Introduction: Allergic rhinoconjunctivitis (AR) is an IgE-mediated inflammation of nasal and ocular mucosa after environmental allergen exposure, mainly by house dust mites (HDM). AR affects more than one third of the population worldwide and it is associated with loss of quality of life (QoL).
Aim: To analyse the improvement in the QoL in 50 patients with moderate-persistent AR due to house HDM before and after receiving 1 year of subcutaneous specific aeroallergen immunotherapy treatment (SAIT).

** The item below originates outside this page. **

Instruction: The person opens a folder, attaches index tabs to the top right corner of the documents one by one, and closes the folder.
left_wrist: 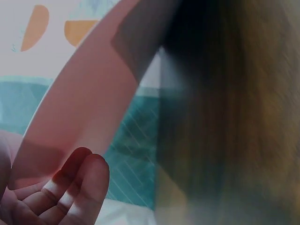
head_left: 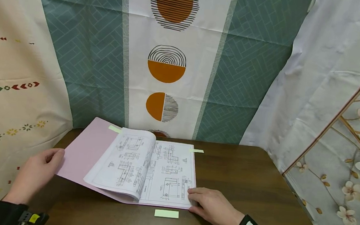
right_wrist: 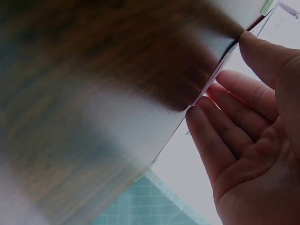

Material and methods: A prospective observational study was performed based on clinical practice in 50 patients with moderate-severe persistent AR due to HDM and candidates to SAIT. Forty-one patients completed the study. Patients were evaluated with the ESPRINT short-version QoL questionnaire, a score of medication use and visual analogue scale (VAS) symptom score, prior to and 12 months after SAIT.
Results: Forty-one patients (25 women, mean age 26.9 years). Mean ESPRINT values prior to the start SAIT was 3.06 (moderate-severe) and 1 year after starting subcutaneous SAIT the mean value dropped in all patients to 0.88 (mild). The VAS score symptom dropped from 8.26 to 3.68. 97.56% of patients used 3 or more drugs (oral antihistamine, ophthalmic/intranasal antihistamine, intranasal corticosteroid and/or oral antileukotrienes) prior to starting SAIT, and 1 year after it, 58.53% used one on-demand medication to control symptoms, oral antihistamine or nasal spray, and not daily use.
Conclusions: Subcutaneous SAIT seems to be a valid treatment in our patients with moderate-persistent AR due to HDM, since it reduces the ESPRINT score, VAS score and the use of medication. An improvement in the quality of life and satisfaction was observed by the patients themselves.